Start at the line with "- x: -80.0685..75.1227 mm" in the records below, stop at the line with "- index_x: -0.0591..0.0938", and return every line in that span exactly, the two end lines included.

### Given entries:
========

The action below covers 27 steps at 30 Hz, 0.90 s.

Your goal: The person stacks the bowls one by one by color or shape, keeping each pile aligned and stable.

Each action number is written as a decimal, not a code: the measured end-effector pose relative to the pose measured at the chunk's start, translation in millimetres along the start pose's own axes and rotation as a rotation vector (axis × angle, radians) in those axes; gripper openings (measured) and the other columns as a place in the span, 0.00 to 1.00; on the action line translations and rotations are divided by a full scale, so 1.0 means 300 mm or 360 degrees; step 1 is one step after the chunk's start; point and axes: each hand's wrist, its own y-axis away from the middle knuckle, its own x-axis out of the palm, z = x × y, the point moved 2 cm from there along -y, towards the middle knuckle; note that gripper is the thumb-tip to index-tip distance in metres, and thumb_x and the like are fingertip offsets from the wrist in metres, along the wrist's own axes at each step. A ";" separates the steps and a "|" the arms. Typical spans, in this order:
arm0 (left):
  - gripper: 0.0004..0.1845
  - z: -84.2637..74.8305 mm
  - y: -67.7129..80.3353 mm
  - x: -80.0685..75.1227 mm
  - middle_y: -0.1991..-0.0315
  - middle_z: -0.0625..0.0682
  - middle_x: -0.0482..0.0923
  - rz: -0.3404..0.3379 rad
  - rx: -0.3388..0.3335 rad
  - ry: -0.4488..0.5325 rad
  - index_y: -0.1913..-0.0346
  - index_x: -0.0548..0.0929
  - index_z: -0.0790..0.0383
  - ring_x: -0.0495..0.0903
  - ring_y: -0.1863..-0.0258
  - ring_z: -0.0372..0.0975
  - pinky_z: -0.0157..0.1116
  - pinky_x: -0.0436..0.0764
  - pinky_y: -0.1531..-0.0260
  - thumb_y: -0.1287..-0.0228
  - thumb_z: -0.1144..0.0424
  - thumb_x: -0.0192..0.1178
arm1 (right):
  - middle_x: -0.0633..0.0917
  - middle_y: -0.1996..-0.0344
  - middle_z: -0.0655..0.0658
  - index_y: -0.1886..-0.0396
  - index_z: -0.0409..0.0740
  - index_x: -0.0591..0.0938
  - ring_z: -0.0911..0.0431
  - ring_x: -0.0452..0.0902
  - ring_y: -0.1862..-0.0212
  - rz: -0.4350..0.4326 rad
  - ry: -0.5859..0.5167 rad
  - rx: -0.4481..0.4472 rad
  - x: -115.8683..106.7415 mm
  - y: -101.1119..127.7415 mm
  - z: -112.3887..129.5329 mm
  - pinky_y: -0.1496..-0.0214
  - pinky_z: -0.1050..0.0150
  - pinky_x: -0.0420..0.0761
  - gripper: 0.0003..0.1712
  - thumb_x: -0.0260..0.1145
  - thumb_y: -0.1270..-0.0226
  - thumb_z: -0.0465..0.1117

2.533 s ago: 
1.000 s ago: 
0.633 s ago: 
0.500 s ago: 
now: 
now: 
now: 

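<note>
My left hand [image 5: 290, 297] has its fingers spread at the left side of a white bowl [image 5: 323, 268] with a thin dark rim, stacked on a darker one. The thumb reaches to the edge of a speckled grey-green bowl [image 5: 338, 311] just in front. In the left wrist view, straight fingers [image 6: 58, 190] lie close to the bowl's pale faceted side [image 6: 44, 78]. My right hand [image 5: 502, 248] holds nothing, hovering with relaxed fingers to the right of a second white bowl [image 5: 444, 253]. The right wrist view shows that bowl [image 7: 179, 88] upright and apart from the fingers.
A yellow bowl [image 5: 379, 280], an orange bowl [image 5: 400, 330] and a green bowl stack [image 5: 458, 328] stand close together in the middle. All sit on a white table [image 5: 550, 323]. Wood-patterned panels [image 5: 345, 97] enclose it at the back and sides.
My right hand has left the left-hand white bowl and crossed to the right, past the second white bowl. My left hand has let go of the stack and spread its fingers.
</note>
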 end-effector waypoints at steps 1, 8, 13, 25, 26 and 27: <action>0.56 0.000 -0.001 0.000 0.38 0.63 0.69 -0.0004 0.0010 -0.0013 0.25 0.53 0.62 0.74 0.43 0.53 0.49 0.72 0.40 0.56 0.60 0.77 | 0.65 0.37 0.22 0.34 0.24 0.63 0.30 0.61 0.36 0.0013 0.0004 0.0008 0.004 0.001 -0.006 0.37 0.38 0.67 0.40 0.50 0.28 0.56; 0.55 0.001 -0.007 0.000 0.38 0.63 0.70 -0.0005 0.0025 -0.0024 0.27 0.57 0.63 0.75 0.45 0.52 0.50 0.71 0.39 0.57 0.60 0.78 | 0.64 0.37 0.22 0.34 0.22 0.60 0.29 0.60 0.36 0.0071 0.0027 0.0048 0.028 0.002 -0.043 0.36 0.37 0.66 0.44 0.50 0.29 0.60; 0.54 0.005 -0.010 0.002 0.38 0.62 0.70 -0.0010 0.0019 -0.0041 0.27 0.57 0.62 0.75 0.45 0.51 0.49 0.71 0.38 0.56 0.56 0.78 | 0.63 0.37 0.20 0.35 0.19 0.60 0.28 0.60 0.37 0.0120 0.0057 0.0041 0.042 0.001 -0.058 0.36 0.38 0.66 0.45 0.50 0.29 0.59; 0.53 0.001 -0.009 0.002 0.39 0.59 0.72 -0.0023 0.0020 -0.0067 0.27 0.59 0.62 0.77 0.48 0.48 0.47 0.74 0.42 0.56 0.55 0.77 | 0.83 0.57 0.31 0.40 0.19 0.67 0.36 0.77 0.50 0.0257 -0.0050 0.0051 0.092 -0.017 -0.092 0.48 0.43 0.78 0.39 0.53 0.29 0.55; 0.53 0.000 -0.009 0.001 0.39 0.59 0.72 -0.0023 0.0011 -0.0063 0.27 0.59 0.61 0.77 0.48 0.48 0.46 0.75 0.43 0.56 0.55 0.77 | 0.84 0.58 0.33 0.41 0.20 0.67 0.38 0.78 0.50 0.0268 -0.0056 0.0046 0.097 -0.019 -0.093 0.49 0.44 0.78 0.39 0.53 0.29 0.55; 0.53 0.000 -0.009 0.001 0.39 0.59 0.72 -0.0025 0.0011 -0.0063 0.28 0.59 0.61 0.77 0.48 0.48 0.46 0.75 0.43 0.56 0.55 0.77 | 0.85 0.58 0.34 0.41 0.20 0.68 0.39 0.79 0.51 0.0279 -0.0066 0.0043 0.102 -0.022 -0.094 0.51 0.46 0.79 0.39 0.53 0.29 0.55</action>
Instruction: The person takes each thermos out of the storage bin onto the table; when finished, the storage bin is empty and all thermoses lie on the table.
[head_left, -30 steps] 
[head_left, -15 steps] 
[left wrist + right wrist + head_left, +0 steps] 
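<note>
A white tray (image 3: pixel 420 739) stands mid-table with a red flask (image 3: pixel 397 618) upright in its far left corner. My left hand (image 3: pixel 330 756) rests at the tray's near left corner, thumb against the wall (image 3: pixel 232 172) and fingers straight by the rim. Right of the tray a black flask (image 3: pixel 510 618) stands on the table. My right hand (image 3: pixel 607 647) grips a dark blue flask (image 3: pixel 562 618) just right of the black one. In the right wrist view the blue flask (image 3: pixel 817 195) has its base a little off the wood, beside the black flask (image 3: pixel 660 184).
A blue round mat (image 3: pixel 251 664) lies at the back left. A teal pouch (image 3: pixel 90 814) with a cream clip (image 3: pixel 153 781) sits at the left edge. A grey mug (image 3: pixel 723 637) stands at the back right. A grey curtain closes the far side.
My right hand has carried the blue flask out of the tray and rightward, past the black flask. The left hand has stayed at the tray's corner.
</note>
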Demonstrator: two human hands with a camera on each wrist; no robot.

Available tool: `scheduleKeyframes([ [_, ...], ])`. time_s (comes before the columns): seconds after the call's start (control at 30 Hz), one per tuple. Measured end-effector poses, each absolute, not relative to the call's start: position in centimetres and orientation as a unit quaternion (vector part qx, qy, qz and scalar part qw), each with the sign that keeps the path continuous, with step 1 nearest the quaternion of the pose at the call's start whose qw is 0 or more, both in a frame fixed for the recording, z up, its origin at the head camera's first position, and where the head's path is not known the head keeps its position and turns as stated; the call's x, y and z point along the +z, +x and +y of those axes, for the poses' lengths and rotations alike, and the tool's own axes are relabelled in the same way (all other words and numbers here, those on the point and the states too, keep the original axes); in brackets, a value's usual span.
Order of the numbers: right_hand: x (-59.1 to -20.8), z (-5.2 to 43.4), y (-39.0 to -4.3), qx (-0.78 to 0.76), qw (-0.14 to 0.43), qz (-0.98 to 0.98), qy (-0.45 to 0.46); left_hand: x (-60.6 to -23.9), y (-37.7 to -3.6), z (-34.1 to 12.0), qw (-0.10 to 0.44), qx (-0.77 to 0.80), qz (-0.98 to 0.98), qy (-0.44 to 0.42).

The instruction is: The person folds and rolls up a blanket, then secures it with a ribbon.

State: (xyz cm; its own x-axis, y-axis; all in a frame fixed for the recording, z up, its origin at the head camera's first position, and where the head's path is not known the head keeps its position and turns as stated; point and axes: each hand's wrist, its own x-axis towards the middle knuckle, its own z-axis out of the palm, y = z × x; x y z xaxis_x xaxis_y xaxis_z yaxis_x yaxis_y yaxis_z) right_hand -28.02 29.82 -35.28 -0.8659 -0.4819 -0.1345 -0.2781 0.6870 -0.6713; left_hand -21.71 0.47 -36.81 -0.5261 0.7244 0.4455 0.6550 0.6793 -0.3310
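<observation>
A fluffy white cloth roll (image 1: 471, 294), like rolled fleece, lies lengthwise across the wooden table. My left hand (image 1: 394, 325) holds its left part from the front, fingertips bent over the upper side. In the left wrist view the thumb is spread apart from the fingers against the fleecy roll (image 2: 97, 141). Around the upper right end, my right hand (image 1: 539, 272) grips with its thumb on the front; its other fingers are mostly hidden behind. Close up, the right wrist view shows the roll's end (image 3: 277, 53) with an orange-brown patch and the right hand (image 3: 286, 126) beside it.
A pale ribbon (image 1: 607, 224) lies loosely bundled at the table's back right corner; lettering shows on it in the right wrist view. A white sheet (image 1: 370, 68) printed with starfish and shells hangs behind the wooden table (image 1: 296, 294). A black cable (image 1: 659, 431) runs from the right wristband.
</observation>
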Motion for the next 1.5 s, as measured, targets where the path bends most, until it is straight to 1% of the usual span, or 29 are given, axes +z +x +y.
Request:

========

### Solution to the problem:
  - x: -80.0685..75.1227 mm
  - middle_y: -0.1991..-0.0315
  - middle_z: -0.0625..0.0682
  - middle_x: -0.0482..0.0923
  - rz: -0.3404..0.3379 rad
  - rx: -0.3388..0.3335 rad
  - ry: -0.4488..0.5325 rad
  - index_y: -0.1913..-0.0346
  - index_x: -0.0548..0.0929
  - index_z: -0.0790..0.0383
  - ring_x: -0.0495..0.0903
  - ring_y: -0.1863..-0.0258
  - ring_z: -0.0372..0.0975
  - pinky_z: -0.0157..0.1116
  - pinky_x: -0.0436..0.0764
  - pinky_y: -0.1531..-0.0260
  - thumb_y: -0.1287..-0.0228
  - thumb_z: -0.1144..0.0424
  - thumb_x: -0.0192..0.1178
arm1 (right):
  - middle_x: -0.0633..0.0917
  - middle_y: -0.1996..-0.0344
  - middle_z: -0.0655..0.0658
  - index_y: -0.1886..-0.0396
  - index_z: -0.0409..0.0740
  - index_x: -0.0591..0.0938

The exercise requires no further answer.